Cela démontre qu’il est bien possible de détecter des filiations très anciennes par l’ADN autosomal, en particulier lorsqu’elles sont corroborées par des regroupements régionaux solides et des segments triangulés. Ce contre-exemple met en défaut les conclusions trop catégoriques de Michel Baumgarth.
La recombinaison, grande oubliée des modèles simplistes
Un autre point affaiblit encore davantage la thèse de l’article critiqué. Celui-ci comparait les chromosomes à des « billes indivisibles », ignorant la complexité du mécanisme de recombinaison génétique. Or, juste à côté de la portion islandaise sur mon chromosome 3 se trouve une autre correspondance, avec un parent très éloigné identifié généalogiquement (Erwan). Nos ancêtres communs, issus du Passais mayennais, remontent à la fin du XVIIIe siècle. Erwan n’a aucune correspondance ADN avec les Islandais qui triangulent avec ma mère et moi : il ne possède donc pas la portion islandaise du chromosome 3 détectée auparavant. La correspondance avec Erwan, voisine mais ne recouvrant pas le segment islandais, montre qu’une recombinaison a très probablement eu lieu entre deux lignées, démontrant la plasticité des segments héréditaires à travers les générations.
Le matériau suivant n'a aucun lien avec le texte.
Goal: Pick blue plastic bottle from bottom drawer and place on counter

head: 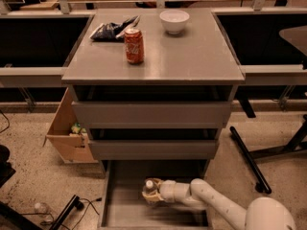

Ainsi, la portion islandaise n’est pas héritée de la lignée d’Erwan, mais d’une autre branche encore muette en correspondances — un « silence génétique » dans lequel pourrait se cacher cette lignée venue du Nord.
- Schéma de recombinaisons chromosomiques
- Mon chromosome 3 maternel
- En jaune, le segment partagé avec Erwan (40.10-55.07 Mb)
En bleu, la portion triangulée avec des Islandais (56.03-62.66 Mb)
La ligne pointillée indique la zone de recombinaison probable
Un haplogroupe évocateur
Enfin, un dernier indice vient renforcer cette piste : l’ADN mitochondrial de ma mère appartient à un haplogroupe également retrouvé chez des squelettes vikings. Ce seul fait ne saurait suffire à une preuve, mais il ajoute un élément supplémentaire à cette enquête, où l’analyse rigoureuse des données ADN dialogue avec l’histoire profonde des peuples.
Conclusion
Ce travail, loin des généralisations statistiques, montre que la généalogie génétique peut bel et bien remonter le fil du temps jusqu’à des origines lointaines — pour peu qu’on sache la lire avec rigueur et patience. Le passé ne se révèle pas dans les moyennes globales, mais dans les fragments ténus d’ADN qui résistent au silence des siècles.